Generally, if you know in advance the data types and its not incredibly troublesome to do so, one could/should specify the data types of the columns in the *read_csv* function itself with the key-wod *dtypes*. Other importatn keywords for *.read_csv* that can be found on the [official documentation](https://pandas.pydata.org/pandas-docs/stable/reference/api/pandas.read_csv.html) worth remembering are:

* *header*,  *index_col*: To specify the row to use as headers and/or the row to use as index.
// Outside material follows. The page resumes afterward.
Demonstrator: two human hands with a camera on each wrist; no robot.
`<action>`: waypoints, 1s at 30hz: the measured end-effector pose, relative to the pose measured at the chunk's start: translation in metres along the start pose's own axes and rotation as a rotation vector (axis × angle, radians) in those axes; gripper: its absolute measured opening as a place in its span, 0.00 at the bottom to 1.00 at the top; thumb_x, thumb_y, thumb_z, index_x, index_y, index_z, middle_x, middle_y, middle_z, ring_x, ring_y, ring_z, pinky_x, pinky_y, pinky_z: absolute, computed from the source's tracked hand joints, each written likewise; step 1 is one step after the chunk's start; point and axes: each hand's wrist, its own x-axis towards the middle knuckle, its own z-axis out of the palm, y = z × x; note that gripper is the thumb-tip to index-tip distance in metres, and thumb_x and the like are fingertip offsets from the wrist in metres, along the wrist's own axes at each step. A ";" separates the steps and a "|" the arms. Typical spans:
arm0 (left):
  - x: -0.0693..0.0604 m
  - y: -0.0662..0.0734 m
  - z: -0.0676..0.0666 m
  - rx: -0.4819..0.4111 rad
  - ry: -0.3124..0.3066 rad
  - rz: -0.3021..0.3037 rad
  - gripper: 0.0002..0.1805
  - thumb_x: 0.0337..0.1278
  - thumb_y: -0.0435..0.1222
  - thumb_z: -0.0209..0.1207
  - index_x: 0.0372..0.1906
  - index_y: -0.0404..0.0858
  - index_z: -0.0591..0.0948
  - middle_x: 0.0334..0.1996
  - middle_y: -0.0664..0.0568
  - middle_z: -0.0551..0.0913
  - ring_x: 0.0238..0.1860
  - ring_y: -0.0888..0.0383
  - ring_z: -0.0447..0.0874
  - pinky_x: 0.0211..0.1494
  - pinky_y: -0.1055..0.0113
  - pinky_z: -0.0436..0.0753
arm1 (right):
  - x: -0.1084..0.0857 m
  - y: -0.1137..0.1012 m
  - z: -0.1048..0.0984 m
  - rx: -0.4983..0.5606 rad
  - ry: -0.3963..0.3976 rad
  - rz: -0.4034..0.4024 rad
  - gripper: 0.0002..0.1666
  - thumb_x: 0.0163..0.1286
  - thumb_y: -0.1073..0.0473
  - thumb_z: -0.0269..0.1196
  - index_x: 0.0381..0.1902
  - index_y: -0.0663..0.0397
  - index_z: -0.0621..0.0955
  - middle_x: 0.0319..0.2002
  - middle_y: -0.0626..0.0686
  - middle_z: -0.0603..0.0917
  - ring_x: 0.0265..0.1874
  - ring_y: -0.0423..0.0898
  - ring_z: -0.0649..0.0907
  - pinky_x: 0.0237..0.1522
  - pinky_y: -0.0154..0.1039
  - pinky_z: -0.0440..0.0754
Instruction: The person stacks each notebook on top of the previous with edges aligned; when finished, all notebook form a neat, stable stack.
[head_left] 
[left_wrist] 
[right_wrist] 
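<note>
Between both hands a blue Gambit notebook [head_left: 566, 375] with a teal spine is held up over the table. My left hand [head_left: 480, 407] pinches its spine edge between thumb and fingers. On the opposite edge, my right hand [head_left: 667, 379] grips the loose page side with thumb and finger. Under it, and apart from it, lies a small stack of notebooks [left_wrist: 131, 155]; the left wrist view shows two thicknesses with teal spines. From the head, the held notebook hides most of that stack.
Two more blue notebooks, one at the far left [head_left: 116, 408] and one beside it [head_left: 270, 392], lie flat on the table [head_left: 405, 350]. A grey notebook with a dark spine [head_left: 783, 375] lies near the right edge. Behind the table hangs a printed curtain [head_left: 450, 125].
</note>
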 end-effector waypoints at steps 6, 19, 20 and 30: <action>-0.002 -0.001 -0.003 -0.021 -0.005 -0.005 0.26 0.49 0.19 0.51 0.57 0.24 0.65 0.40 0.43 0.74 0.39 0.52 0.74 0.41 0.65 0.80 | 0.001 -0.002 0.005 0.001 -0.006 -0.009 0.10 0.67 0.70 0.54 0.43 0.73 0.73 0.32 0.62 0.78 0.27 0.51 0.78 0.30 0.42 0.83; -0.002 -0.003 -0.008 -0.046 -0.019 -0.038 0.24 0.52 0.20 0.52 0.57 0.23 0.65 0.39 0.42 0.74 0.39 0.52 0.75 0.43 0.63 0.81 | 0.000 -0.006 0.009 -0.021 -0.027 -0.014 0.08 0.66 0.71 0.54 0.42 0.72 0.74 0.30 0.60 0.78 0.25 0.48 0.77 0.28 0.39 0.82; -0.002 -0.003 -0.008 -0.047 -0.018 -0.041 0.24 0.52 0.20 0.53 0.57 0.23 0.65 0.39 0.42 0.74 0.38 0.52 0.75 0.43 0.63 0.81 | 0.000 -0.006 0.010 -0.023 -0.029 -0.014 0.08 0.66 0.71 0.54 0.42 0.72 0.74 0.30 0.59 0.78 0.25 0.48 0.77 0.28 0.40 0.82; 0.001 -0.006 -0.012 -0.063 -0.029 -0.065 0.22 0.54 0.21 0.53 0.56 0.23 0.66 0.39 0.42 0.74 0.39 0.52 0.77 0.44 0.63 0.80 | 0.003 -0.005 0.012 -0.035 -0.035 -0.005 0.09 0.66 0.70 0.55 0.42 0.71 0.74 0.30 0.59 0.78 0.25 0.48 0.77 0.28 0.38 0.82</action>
You'll mostly use it when you don't actually have a header and pandas still ueses your first row of data  as a header and/or when you have an index but pandas think it's another data column, and adds a secodn index to the dataframe.

* *usecols*: if you only need some columns, but not all, you can specify which ones here.

* *names*: you can specify the name of the columns if you didn't specify the header.

* *delim_whitespace*: if the separator is empty space between columns (tab '\t' included) you can use this to read them.

There's quite a lot more of options, so if at any point you need to load a dataframe in some special way not covered by these commands, you should go look there first.

## The DataFrame - looking at the object, before looking at what's in it.
#### .head, .tail, .sample, .info, .shape, .columns, .dtypes,

Before looking at the details of the data, it pays off to have an idea of what the dataframe itself looks like: how big is it? what type of data is encoded?This will let us know how much we will be able to do with the content itself.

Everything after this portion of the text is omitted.